In 1967 they joined the local clamour for a society, Roy becoming the first Treasurer of the BIAS (Bristol Industrial Archaeological Society), Joan appeared on the Committee for 1971 – 72 as “Extra-Mural Programme Organiser”, Secretary 1973-74 and Chairman 1975-76. She has been on the Editorial Executive between 1972 to the present date. Roy was very much involved in producing the early Journals, being responsible for the layout, which basically remains the same today, but which was then at the forefront of current trends in graphics, as were his quite distinctive cover designs.

Joan wrote three articles between 1968 (the first BIAS journal) and 1976 on The Albert Mill, Keynsham, Survey; The Language of Bristol Brass; The Old Brass Mills, Saltford.

Roy also contributed five articles to the Journal between 1979 and 1995, covering subjects such as Wiltshire iron, early ferro-concrete in Bristol, lettering styles on street signs and the coming and going of early picture palaces.

Joan also wrote two books- the definitive book “Bristol Brass: The History of the Industry” in 1973 and “A Guide to the Industrial Heritage of Avon” This is a gazetteer of industrial sites written in the late 1980’s. She has also contributed articles on the brass mills to various journals.

From the 1980s, Joan and Roy were involved in the campaign to prevent the ‘development’ of the structure of Saltford Brass Mill, later joining the group working to conserve the building and open it to the public. She is still very much involved with the Mill.

She organised the Lifelong Learning Industrial Archaeological courses for 38 years with the help of Roy who unfortunately died in 2004. The courses consisting of six lectures, run every Autumn and Spring and arranged in collaboration with BIAS. They include many different topics of industrial activity in Bristol and its surrounding areas conveyed by experts in those fields.

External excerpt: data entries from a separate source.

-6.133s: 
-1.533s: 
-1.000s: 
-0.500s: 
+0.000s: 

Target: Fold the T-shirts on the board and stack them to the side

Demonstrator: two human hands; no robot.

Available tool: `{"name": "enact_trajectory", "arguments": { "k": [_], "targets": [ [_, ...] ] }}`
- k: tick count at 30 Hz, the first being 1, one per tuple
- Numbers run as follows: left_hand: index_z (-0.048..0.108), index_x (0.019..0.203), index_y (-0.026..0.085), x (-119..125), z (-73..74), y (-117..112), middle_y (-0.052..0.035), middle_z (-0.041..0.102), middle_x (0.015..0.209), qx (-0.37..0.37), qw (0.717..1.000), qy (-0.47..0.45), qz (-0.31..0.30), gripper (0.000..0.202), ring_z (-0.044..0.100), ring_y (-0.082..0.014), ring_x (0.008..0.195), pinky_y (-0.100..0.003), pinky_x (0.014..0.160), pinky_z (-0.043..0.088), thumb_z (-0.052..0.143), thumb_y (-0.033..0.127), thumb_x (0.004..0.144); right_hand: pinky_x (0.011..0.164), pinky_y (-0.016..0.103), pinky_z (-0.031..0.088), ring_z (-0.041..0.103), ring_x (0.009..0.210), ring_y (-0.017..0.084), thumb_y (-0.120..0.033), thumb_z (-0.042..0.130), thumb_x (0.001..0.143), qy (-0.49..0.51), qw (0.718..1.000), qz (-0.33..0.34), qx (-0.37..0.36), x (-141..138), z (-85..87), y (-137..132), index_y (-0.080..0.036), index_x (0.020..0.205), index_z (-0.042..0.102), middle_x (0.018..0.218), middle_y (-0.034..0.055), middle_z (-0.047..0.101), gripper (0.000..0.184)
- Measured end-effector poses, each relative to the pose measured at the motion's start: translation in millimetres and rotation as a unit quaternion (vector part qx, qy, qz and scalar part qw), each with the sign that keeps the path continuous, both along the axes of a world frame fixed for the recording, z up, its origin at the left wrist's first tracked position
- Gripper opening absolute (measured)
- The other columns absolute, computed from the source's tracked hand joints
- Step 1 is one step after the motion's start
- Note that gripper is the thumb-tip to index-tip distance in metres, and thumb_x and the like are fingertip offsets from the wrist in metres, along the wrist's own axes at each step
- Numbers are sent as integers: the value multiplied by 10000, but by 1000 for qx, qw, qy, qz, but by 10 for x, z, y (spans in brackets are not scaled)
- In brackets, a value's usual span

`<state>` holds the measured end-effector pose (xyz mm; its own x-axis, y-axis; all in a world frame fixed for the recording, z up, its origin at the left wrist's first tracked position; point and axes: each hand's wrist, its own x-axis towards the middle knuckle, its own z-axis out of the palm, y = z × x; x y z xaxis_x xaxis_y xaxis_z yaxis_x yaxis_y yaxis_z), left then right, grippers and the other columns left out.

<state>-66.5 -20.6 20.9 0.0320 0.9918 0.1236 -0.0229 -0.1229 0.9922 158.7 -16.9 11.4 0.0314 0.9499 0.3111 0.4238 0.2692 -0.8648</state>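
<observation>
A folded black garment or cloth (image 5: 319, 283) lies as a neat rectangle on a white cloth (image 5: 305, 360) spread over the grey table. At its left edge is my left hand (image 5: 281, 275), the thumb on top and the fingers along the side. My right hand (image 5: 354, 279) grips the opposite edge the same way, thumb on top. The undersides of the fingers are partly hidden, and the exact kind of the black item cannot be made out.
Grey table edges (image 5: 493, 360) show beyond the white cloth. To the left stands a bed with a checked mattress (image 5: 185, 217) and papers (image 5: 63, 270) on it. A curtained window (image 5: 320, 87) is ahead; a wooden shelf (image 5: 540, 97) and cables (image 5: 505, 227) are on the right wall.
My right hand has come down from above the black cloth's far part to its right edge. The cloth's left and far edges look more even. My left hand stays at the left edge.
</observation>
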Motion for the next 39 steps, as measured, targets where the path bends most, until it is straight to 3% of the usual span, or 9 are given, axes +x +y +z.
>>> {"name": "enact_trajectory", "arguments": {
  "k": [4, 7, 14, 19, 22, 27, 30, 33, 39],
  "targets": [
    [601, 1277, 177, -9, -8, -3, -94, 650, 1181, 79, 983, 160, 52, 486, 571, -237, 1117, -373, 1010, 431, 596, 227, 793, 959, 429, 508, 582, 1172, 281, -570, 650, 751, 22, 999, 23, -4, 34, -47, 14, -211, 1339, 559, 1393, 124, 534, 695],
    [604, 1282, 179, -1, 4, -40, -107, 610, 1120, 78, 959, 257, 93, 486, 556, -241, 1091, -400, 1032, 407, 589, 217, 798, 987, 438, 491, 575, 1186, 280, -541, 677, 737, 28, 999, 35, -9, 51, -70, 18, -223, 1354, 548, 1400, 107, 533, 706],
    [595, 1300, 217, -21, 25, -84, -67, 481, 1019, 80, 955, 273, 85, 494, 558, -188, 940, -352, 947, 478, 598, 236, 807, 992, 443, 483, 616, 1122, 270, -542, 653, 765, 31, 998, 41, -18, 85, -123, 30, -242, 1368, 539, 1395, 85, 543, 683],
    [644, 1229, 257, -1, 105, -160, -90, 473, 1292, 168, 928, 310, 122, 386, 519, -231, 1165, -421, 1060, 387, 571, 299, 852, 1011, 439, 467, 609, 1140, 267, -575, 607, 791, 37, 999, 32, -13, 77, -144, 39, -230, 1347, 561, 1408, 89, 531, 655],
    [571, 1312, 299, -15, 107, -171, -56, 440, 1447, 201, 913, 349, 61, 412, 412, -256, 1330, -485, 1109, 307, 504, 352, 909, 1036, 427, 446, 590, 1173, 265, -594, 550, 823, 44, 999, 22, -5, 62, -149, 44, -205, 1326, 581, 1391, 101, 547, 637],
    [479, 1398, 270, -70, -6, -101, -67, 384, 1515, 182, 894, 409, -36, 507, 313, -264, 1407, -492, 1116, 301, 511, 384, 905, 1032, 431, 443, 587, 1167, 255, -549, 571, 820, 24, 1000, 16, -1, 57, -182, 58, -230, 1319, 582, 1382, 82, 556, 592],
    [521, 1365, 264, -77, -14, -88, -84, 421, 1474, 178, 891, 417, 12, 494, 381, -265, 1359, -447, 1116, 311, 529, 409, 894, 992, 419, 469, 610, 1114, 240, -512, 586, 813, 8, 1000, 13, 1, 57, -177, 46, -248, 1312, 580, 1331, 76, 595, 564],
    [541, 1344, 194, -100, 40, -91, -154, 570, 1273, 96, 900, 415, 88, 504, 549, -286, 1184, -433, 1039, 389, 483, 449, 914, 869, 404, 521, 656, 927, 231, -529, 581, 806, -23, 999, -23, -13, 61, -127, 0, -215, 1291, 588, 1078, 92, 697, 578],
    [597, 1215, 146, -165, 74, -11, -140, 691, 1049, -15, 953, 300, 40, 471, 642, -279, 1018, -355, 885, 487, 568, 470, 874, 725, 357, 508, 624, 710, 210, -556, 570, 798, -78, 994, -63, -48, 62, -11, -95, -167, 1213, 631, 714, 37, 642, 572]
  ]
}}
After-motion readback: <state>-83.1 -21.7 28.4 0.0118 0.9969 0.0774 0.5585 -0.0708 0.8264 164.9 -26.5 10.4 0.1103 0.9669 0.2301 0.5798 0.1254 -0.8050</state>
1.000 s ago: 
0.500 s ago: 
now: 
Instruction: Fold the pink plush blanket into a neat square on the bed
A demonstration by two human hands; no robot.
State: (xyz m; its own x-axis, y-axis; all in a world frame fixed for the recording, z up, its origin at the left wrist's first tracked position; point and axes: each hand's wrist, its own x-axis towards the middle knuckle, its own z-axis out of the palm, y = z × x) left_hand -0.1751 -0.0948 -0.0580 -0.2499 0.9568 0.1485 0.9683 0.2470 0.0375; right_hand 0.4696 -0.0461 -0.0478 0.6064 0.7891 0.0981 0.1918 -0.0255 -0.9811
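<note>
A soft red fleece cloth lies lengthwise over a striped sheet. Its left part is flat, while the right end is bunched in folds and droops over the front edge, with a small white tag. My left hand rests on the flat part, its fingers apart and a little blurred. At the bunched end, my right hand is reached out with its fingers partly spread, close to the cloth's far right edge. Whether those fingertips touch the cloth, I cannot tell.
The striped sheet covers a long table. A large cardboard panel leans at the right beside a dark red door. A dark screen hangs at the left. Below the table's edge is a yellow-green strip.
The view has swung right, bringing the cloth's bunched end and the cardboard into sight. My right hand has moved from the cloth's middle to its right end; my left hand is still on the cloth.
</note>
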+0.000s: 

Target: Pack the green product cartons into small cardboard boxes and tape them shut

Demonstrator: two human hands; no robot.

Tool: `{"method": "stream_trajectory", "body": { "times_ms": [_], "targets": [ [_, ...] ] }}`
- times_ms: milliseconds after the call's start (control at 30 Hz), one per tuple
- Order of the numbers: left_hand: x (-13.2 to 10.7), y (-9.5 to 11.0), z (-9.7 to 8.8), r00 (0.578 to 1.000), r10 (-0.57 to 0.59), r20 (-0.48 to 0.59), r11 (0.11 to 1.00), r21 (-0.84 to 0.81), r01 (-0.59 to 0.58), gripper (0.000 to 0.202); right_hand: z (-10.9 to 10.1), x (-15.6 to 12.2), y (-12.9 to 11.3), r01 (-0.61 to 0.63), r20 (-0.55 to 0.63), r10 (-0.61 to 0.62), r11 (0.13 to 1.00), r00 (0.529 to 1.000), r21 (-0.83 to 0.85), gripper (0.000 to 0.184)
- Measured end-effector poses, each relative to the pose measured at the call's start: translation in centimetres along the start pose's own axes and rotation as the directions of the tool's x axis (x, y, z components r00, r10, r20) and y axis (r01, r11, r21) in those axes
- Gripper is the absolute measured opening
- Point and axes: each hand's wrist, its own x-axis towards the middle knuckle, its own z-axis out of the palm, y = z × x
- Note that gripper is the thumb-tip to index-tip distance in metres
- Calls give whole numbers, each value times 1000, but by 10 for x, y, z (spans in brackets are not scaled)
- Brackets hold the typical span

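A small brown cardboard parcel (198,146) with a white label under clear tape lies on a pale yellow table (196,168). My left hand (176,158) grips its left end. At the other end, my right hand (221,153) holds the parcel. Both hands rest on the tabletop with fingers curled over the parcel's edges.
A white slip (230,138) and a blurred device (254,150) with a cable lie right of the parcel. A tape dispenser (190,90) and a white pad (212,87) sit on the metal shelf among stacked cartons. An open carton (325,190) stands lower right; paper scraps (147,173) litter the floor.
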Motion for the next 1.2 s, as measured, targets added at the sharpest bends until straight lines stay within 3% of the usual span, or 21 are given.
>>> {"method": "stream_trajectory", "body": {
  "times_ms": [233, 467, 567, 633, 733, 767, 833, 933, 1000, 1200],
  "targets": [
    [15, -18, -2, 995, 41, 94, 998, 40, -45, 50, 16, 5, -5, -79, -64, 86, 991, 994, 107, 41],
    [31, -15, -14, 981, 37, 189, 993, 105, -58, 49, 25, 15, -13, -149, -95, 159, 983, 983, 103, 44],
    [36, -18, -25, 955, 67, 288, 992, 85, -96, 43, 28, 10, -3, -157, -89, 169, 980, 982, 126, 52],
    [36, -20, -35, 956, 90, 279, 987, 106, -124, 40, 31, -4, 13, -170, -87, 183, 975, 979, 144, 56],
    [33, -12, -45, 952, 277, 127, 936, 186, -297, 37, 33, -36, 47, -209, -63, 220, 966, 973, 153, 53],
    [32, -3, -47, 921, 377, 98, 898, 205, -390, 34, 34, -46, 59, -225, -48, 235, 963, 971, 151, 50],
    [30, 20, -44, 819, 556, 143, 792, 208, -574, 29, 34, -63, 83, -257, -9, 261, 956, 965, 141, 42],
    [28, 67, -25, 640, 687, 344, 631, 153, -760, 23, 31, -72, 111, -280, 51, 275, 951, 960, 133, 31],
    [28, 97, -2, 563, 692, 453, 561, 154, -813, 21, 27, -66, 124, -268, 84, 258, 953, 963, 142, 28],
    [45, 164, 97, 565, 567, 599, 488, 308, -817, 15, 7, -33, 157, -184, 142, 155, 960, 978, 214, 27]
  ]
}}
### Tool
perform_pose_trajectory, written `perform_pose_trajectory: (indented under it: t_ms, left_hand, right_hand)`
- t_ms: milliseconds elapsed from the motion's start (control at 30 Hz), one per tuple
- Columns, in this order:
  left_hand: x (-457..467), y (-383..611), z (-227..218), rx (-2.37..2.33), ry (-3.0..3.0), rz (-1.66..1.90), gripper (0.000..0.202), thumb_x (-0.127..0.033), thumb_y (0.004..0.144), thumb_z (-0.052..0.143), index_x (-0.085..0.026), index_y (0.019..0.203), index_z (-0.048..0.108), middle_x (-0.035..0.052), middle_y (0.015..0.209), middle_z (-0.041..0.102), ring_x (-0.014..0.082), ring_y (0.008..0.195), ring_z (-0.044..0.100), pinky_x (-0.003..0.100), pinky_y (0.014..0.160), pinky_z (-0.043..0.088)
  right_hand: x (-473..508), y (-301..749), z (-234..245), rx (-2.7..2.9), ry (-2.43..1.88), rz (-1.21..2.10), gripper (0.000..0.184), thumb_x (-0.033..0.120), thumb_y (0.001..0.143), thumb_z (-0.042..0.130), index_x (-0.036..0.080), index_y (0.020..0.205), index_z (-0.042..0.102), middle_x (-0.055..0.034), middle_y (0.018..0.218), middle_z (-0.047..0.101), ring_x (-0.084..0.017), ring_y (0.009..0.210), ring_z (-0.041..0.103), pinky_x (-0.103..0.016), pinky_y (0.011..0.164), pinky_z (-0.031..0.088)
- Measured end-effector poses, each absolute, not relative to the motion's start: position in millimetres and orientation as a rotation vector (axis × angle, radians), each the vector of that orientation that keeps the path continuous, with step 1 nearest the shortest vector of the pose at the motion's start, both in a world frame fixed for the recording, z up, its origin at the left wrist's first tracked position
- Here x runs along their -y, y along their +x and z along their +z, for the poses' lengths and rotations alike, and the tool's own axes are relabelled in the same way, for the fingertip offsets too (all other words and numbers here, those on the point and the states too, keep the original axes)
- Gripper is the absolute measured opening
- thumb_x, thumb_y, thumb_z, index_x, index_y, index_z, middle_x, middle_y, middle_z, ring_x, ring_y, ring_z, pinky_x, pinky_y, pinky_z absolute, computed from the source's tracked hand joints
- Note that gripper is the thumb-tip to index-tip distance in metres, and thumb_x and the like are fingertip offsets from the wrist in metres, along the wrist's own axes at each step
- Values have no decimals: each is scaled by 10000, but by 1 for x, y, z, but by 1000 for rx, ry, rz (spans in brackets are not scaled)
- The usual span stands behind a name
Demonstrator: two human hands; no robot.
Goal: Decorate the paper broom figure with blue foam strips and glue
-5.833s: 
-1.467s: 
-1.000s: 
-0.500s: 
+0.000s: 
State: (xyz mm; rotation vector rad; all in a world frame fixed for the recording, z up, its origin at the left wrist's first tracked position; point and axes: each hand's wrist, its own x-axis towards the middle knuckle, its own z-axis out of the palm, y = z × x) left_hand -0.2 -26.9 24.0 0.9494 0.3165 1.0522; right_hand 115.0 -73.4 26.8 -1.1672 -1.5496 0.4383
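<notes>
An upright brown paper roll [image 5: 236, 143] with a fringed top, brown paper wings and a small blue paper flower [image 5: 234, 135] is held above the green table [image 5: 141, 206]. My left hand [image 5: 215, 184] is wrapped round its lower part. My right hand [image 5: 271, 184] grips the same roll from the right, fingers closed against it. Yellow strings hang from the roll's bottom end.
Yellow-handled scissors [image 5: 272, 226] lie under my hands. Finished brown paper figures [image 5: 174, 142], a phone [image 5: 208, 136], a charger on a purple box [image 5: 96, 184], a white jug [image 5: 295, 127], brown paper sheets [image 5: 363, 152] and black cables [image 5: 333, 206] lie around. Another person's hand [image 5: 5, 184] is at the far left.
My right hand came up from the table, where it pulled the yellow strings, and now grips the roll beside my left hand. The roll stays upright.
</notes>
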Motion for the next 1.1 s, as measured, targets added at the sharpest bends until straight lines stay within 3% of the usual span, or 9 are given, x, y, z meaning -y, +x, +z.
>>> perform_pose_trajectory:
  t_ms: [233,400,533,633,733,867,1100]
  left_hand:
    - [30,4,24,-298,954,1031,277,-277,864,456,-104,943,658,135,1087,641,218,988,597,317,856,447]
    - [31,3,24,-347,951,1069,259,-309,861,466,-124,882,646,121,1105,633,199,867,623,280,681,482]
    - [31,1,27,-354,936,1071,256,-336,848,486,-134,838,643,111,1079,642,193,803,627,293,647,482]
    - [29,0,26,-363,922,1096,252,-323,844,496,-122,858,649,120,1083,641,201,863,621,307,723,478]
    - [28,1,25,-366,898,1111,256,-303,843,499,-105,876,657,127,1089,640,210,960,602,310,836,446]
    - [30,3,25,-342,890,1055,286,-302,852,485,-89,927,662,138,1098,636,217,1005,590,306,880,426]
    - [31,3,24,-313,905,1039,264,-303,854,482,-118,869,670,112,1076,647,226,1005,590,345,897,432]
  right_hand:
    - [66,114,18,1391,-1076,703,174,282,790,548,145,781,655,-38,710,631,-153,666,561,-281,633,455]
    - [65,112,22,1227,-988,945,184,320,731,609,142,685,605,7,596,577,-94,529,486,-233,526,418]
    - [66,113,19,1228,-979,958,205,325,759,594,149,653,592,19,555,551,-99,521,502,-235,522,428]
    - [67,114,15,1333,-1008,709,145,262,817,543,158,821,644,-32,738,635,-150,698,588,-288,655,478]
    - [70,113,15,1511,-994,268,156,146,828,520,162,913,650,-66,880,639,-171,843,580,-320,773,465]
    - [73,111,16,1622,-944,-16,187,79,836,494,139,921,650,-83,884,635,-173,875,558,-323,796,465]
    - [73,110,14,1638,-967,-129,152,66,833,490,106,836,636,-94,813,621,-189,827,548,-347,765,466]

She has also ran series of lectures at Saltford, for the Public Programmes Office, the last one being entitled “More Wealth from the Ground”. I first started going to her lectures in 2002, and have been down a stone mine, heard about mill restoration, clock restoration, beer and cider manufacture, Bristol paddle steamers, ochre mines, roman roads, canals, mining, eel trapping, the Brabazon, Brunel’s Paddington, Concorde, millstones, tar distillation, balloon history and John Cowlin amongst other things. I even met my husband Mike Taylor there!